What if we can achieve similar balance in the confounders in an observational study?

Weighting observations for statistical analysis

We first introduce the concept of weighting. Weighting is commonly used in analyzing survey data to adjust for the way the survey sample is drawn, but the concept is more general. The intent is to create a pseudo-population where the confounders are balanced between levels of the exposure.

Let’s fix ideas with a toy example. In the following figure, we have 3 exposed and 4 non-exposed subjects, and the shading represents the values of a potential confounder.

The central concept we introduce here is that of the propensity score. Propensity refers to the chance of being exposed, given what we know about potential confounders, so, symbolically, \(P(\text{exposed} | \text{confounders})\) . In the above example, we have 1 confounder defined by the shading, and so we have

  • P(exposed | black) = 1/3

  • P(exposed | white) = 1/2

The scheme we now introduce is called Inverse Probability of Treatment Weights (IPTW). We will weight each exposed unit by the inverse of the probability of being exposed given the confounder’s value, and similarly we will weight each non-exposed unit by the inverse of the probability of being not exposed. This results in the following weights:

The effect of the weights is effectively to clone the units, even fractionally. This gets us to the following pseudo-population where the confounders are balanced and so their effect in biasing the causal effect of interest is removed.

Propensity scores

The propensity score is defined as P(exposed | confounders). In the previous section, we see how this works for a single binary confounder. Now we need to extend this concept to the situation where we have multiple confounders, possibly of different data types.
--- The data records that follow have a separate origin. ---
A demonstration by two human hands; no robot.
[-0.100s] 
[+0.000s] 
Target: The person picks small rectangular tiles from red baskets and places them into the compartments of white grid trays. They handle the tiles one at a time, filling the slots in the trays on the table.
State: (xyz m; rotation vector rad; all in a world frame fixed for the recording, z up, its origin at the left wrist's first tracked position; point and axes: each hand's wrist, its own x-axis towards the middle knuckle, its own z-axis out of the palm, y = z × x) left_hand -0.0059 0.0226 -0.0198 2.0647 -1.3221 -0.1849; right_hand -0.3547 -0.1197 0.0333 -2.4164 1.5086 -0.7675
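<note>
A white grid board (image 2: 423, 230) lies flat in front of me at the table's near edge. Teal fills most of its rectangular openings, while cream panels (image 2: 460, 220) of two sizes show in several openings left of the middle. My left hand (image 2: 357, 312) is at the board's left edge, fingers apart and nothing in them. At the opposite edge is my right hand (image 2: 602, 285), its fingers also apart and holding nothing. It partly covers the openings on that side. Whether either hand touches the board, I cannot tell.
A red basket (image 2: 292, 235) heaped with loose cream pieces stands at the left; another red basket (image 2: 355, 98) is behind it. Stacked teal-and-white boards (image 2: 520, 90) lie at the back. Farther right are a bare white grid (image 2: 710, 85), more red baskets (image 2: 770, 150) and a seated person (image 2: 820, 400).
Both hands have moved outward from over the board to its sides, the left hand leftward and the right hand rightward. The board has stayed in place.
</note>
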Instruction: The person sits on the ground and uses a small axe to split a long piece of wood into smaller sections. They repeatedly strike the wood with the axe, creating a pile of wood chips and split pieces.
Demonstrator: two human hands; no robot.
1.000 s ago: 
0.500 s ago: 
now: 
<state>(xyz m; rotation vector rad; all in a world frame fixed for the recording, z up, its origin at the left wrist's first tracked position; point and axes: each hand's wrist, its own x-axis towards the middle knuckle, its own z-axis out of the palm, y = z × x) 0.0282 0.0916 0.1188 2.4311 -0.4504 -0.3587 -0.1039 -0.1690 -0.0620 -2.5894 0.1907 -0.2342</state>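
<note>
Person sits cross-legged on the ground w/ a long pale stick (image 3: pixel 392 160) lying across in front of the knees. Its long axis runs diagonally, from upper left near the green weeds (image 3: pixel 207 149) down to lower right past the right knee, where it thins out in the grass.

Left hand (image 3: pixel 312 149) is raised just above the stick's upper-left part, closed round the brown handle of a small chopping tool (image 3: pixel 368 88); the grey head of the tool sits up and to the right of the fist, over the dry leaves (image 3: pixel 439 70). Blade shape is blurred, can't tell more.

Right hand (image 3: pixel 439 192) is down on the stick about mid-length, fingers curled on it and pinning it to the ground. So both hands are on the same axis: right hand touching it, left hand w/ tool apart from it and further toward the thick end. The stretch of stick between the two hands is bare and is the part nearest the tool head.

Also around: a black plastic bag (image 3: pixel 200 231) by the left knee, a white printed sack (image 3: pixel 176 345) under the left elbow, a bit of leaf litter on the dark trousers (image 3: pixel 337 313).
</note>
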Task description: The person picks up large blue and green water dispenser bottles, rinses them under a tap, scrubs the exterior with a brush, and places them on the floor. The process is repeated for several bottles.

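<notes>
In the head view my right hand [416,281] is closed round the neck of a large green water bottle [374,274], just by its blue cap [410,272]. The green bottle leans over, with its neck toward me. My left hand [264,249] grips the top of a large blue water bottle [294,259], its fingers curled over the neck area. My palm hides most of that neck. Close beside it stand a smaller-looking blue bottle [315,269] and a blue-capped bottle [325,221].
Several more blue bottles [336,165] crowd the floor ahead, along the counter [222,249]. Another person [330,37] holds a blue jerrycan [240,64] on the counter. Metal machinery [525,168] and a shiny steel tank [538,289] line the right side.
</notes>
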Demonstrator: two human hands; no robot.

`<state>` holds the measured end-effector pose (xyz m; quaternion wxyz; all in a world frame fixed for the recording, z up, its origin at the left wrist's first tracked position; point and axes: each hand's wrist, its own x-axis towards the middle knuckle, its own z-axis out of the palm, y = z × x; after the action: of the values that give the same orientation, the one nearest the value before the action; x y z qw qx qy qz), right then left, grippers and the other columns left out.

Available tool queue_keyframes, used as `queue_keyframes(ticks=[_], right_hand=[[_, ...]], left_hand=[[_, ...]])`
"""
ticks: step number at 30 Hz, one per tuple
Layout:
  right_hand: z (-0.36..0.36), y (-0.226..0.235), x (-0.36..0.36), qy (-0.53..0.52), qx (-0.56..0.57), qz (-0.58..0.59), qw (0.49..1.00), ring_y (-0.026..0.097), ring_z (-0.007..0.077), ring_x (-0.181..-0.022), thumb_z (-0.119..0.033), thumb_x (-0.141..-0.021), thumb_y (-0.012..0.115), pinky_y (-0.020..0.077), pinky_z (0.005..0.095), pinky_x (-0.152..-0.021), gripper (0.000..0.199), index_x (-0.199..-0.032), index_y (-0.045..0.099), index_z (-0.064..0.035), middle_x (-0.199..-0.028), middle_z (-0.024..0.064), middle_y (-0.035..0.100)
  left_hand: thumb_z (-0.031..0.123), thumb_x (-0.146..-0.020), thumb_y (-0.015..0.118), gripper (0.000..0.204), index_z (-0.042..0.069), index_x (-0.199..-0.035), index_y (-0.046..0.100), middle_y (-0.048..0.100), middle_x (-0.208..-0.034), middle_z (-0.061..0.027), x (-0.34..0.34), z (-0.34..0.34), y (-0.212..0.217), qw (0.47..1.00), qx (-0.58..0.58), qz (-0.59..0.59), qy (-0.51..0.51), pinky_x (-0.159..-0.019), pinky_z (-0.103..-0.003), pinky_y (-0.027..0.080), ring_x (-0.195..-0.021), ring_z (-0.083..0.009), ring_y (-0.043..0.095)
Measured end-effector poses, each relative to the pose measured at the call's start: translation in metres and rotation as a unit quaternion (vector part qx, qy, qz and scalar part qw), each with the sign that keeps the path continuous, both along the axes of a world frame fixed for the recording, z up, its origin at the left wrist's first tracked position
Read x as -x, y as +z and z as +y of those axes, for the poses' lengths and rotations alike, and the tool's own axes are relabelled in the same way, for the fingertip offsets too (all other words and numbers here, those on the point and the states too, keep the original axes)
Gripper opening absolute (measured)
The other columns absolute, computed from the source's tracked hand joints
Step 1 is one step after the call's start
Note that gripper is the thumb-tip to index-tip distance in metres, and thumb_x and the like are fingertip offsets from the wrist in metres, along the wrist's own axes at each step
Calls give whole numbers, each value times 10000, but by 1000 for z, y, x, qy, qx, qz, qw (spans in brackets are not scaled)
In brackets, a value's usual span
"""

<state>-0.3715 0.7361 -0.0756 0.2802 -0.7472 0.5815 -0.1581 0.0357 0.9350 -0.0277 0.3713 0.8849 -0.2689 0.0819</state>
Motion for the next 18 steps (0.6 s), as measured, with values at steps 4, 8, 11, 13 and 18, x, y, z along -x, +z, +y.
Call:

The core idea is that we find an estimate of P(exposure | confounders) for all possible value combinations of confounder values, and then use the IPTW scheme to weight the units based on these scores.

We can address this problem using regression models or supervised learning models. For binary outcomes, we typically use logistic regression, but other supervised learning choices like random forests, GBM, nearest neighbors, are also usable. We note here that we are developing a model to estimate the probability of being exposed based on potential confounders; this model does not include the outcome at all.

Regression models are basically meant to model E(Y|X), which is also called the regression function as a function of (potentially multivariate) X. In linear models we impose a particular functional form to estimate E(Y|X), but black box supervised learning models attempt to do the same thing.

We note here that P(Y|X) = E(Y|X) when Y is binary (i.e. takes values 0 and 1), and so estimating P(Y|X) can be seen as a regression problem as well.